Why on a Wednesday? Couldn’t get through until Friday? Couldn’t have done it last Friday before a three-day weekend?
If this move was solely economic, this was the best way they could cut costs? Why not cut the Mike Adams show altogether and just go with ESPN programming at night? How about firing Adams and giving Sheppard that spot?
If it was strictly economic, why is Curt Schilling so ticked off? He said yesterday he wouldn’t be on the WEEI airwaves until Pete was rehired, and has moved his 38Pitches Blog off of WEEI.com and back to its original domain.
The Entercom release wording seems rather final. The standard policy for WEEI is that once you leave, you’re dead. You never get mentioned again. A few who been announced as no longer being employed there, such as Bob Neumeier and Larry Johnson (after the Mustard and Johnson show was cancelled) have been back on the WEEI airwaves. It doesn’t seem like they’re expected to have Sheppard back on.
He signed his last contract in May of 2007. The article quoted below in 2008 stated that Sheppard had two more years remaining on his contract, which would have it ending in May of this year. Is he getting paid the rest of the contract? If so, why release him now? To allow him to find another job with a few months of pay still coming?
Was he flirting with 98.5 for the role that Andy Gresh was eventually hired for and Entercom got wind of it?
Will he show up in another market? In a column written by Eric Rueb in the summer of 2008 for the Narragansett Times, Sheppard talked about his future -
As each year goes by, Sheppard makes a bigger name for himself without having his own show.
He’s a second banana – a big one at that – on the Big Show, where he fills in for host Glenn Ordway when Ordway is sick or on vacation. He’s in the second year of his contract and has two more years left on it and it wouldn’t be shocking if a bigger market or even satellite looked to give The Meatman his own show.

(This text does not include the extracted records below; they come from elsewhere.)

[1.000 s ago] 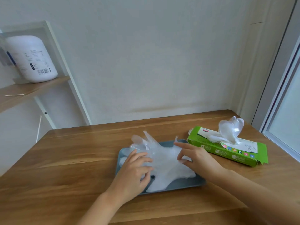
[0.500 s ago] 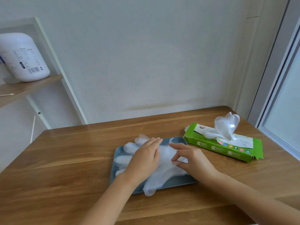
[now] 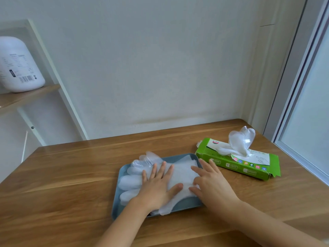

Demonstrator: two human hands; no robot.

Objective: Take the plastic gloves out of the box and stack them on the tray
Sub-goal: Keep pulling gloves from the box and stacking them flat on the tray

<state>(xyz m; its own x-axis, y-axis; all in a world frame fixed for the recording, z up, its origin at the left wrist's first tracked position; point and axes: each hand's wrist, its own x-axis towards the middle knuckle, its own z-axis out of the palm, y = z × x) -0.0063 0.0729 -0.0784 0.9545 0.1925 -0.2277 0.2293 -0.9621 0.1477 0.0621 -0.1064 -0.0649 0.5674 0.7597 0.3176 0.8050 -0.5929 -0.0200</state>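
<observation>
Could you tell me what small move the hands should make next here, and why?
Probably lift the right hand and reach for the loose glove poking out of the box. It and the left hand lie flat on the stacked gloves, which look smooth on the tray.

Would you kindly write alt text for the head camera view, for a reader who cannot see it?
A person's left hand and right hand press flat on clear plastic gloves stacked on a blue tray on a wooden table. A green box beside it has another glove poking out.
</observation>
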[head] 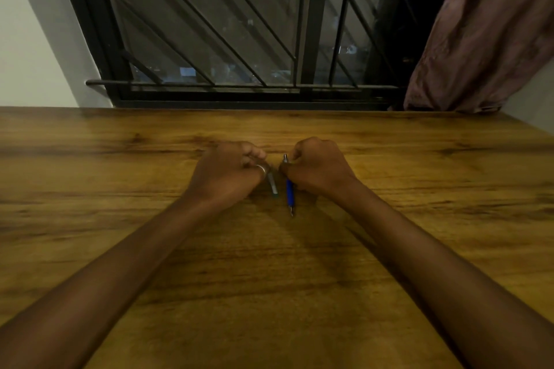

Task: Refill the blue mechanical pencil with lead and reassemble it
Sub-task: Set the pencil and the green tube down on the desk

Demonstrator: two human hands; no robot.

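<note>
Two hands are seen just above centre of the frame, over a wooden table (120, 219). The right hand (317, 169) is closed around the blue mechanical pencil (289, 189), whose tip points toward the lower edge of the frame and whose metal cap end projects above the fist. The left hand (227, 172) is closed on a slim translucent tube (272, 184), judged to be the lead container; a ring is worn on one finger. The hands are held just beside each other, not touching, with pencil and tube nearly parallel. Whether the pencil's cap is on or off cannot be told at this resolution; no loose lead is discernible. The step in hand is judged to be opening pencil or tube before lead transfer. For clean execution, the pencil should be held steady with its open end upward, the cap pulled straight along the axis, and small parts kept in the fingers or placed close by on the table. Lead should be fed singly and without side load, since it snaps easily.
</note>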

Whether Sheppard could take that offer is another question. “I could go outside the state or the region and be OK, but it just plays to my strengths. I wouldn’t have the same passion going to Chicago and talking about the Bears and White Sox or Cubs. It just wouldn’t be the same,” Sheppard said. “But like anything else in this business or anything in this business and a lot of other businesses, you’re only as good as your last contract. The ratings have been good at the station, but there’s always a possibility but you have to have leverage. If there’s somebody else that wants me or there’s a bidding war, that’s nice, I don’t expect it.
“Let’s put it this way – I expect myself at ’EEI for a long time.”
So what’s next? Will be end up at 98.5? Chad Finn’s column this morning had WBZ-FM program manager Mike Thomas saying that he had not been in contact with Sheppard, and that they currently had a full staff.
Does he wind up at another Entercom station trying to create their own version of The Big Show? Does he end up in Jacksonville talking NASCAR?
Wow, that’s why too much time spent wondering about Pete Sheppard, but yesterday’s news resulted in the biggest day, traffic-wise for BSMW in months. Apparently people are interested in the fate of an afternoon sports radio flash guy.